Sienne swallowed a sharp retort. She probably should have expected this. “I’m sorry, I don’t have time,” she said, drinking half her pint and setting it on the bar. The man grabbed her wrist and pulled her closer, his smile broadening. She smelled alcohol coming off his breath and managed not to wince. Instead, she stood up tall and twisted her wrist to break his grip, a move Alaric had taught her and insisted she practice until she could do it against men twice her size.
“You’re not charming,” she told the man. “And you’re drunk enough you’re going to be embarrassed about this in the morning.”

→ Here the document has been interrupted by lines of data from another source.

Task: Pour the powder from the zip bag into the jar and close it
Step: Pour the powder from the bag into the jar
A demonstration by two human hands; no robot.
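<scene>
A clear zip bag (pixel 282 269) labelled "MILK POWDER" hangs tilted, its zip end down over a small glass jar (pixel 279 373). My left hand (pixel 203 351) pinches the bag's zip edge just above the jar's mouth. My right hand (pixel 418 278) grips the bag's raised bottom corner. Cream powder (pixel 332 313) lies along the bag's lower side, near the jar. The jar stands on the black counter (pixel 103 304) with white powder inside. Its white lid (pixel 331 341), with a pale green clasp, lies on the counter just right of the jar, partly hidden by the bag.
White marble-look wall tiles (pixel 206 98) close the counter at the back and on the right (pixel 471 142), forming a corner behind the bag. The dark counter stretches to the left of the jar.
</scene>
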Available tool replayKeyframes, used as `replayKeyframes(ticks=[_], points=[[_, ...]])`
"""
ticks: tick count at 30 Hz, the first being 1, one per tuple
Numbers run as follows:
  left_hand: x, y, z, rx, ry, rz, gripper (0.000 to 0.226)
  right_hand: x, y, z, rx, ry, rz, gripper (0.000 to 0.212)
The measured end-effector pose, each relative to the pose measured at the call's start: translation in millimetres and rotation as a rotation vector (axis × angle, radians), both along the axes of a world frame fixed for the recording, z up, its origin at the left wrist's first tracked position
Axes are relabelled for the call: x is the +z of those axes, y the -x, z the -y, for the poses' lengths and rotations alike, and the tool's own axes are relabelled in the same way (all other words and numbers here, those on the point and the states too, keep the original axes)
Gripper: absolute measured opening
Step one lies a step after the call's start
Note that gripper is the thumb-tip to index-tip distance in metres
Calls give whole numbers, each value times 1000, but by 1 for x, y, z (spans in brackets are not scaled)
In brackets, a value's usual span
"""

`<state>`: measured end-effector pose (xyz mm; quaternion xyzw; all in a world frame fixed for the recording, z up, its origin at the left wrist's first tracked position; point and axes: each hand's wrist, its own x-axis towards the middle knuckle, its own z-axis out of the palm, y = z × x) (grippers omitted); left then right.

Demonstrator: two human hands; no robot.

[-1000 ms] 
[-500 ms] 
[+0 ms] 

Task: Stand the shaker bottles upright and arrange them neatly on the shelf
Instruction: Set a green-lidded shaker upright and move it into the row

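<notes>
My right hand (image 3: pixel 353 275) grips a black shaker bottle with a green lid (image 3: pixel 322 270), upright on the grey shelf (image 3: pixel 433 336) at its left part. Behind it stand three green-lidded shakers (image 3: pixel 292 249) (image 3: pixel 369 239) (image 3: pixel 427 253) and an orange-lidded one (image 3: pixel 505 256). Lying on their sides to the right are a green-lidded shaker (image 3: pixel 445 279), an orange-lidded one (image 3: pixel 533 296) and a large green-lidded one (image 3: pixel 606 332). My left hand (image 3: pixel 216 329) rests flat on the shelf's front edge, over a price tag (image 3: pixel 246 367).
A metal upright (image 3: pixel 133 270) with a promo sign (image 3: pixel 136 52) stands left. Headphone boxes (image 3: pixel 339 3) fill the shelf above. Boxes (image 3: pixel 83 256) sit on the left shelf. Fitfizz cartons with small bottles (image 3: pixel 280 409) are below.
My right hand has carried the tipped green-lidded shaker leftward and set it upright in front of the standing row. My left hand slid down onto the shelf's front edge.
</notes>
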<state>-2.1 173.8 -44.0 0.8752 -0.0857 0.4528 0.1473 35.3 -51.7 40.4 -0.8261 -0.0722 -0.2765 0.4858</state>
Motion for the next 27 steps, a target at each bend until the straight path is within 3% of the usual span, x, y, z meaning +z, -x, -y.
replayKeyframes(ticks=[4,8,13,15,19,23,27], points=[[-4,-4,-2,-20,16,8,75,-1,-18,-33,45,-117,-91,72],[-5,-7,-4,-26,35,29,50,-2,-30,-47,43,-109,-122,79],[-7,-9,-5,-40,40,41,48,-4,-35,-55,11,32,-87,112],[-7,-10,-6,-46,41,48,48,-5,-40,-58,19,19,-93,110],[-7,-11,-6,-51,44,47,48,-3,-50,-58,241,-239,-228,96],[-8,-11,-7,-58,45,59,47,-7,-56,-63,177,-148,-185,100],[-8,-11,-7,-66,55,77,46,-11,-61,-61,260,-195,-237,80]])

“I don’t think so,” the man said. “Not if you’re there when I wake up.” He reached for her again.
Sienne grabbed the half-empty mug with her invisible fingers and dumped its contents on the man’s head. He stood, sputtering, and wiped ale out of his eyes. Sienne made her retreat before he could recover. What was it about some men that they couldn’t take “no” for an answer?
Back on the street, she saw Dianthe leave the next tavern down and followed her. “There’s only one left on this side,” Dianthe said. “Any luck?”
“Not even a little,” Sienne said.
Dianthe held the door for her. “I’m afraid this might be pointless. What are the odds anyone will know this one person out of all the thousands living in Onofreo?”
“We don’t know Master Scholten at all, so Perrin can’t use a locator blessing to find him.”
This tavern wasn’t as full as the last, and musicians played in one corner, reassuring Sienne, though why music was a reassurance that no one would assault her, she didn’t know. She followed Dianthe to the bar, where a woman was busily engaged in filling a fistful of mugs. “Excuse me,” Dianthe said.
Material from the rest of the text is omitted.